A man so drunk he couldn't remember if he had passengers in his car caused Alaska State Troopers to prepare for the worst when responding to his wreck on the Seward Highway early Sunday morning.
According to Sgt. Mark Riddling, Paul Fisher, 19, of Anchorage, drove his 1990 Acura off the highway and into Sixmile Creek near Mile 59 of the Seward Highway. Troopers got a call at 5:26 a.m. reporting a man dripping wet and standing in the middle of the highway.
"Troopers went out there and the guy's wet, cold and very intoxicated," Riddling said.
The vehicle was nearly totally submerged. Fisher had swam free of the car and was not injured, but couldn't tell troopers if anyone else was involved in the crash.
"He was so drunk he didn't know if he had anybody in the car with him," Riddling said.
Troopers were worried that if there was someone else in the car, they were as drunk as Fisher.
"It was certainly a concern," Riddling said of the situation. "If he had a passenger, did a passenger get out if they were in a similar state of intoxication?"
Preparing for the worst, troopers called in a dive team to search for victims but the divers were unable to do so safely in Sixmile's fast-moving water.
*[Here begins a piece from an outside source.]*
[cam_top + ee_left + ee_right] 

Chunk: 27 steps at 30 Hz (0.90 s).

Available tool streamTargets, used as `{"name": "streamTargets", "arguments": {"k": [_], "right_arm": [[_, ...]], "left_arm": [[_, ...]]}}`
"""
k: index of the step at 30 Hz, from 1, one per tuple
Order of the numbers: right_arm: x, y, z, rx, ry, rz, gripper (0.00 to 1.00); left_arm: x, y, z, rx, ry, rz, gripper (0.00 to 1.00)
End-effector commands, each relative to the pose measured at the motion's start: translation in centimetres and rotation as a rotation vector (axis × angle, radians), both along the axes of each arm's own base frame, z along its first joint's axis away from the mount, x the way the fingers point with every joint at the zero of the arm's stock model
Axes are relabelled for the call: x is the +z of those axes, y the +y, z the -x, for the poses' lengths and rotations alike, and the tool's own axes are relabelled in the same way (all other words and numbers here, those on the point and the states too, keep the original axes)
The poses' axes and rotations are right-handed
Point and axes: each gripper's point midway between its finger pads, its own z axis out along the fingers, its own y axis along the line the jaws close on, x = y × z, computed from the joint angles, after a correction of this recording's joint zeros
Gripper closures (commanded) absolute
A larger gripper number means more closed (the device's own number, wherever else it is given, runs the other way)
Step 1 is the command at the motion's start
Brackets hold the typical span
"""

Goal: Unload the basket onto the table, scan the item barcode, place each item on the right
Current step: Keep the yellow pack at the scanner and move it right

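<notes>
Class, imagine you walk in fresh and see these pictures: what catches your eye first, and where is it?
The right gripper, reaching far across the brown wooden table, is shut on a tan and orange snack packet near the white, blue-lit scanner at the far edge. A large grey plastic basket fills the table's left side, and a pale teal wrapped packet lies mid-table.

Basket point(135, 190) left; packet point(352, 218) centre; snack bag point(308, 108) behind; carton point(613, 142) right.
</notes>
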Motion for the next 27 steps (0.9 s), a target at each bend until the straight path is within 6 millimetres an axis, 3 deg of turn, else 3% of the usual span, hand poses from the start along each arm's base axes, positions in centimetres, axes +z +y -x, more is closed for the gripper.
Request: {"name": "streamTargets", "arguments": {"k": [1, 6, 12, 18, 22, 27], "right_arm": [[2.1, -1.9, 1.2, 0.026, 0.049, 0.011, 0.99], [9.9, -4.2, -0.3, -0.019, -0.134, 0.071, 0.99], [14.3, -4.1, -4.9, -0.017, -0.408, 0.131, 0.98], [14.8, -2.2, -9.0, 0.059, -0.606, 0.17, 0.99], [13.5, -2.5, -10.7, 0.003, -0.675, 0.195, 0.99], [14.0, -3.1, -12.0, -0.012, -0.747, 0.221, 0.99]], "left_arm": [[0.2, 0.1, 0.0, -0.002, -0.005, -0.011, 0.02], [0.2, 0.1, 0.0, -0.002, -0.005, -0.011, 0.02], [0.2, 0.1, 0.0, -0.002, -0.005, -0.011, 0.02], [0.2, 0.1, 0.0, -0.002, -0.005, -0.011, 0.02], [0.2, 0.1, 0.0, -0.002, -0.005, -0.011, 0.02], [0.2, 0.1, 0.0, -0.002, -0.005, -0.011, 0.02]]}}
The creek is popular with thrill-seeking whitewater rafters for its Class IV and V rapids as it winds through narrow canyons with towering walls and drops over 50 feet per mile in its path out of the Chugach Mountains.
"We wound up getting the dive crew out, but they didn't want to swim because Sixmile Creek is such a fast-moving, dangerous area that to get in there all loaded up with scuba gear can be life-threatening itself."
Instead, a helicopter from Anchorage was brought in to search the length of Sixmile Creek downstream of the wreck.
"A body could get washed a long way in that water," Riddling said.
The helicopter found no signs of anyone in the water and when the car was pulled out with a tow rope around 2 p.m. Sunday, no one was inside.
"We haven't found anybody yet and we hope we don't," Riddling said around 3:15 p.m. Sunday.
Riddling said he thought Fisher was processed at the Girdwood trooper post and taken to jail in Anchorage on a drunk driving charge.
Troopers were still investigating the incident Sunday afternoon, but it appeared that Fisher just drove off the road and no other vehicles were involved.
"It's hard to pay attention when you're double drunk," Riddling said.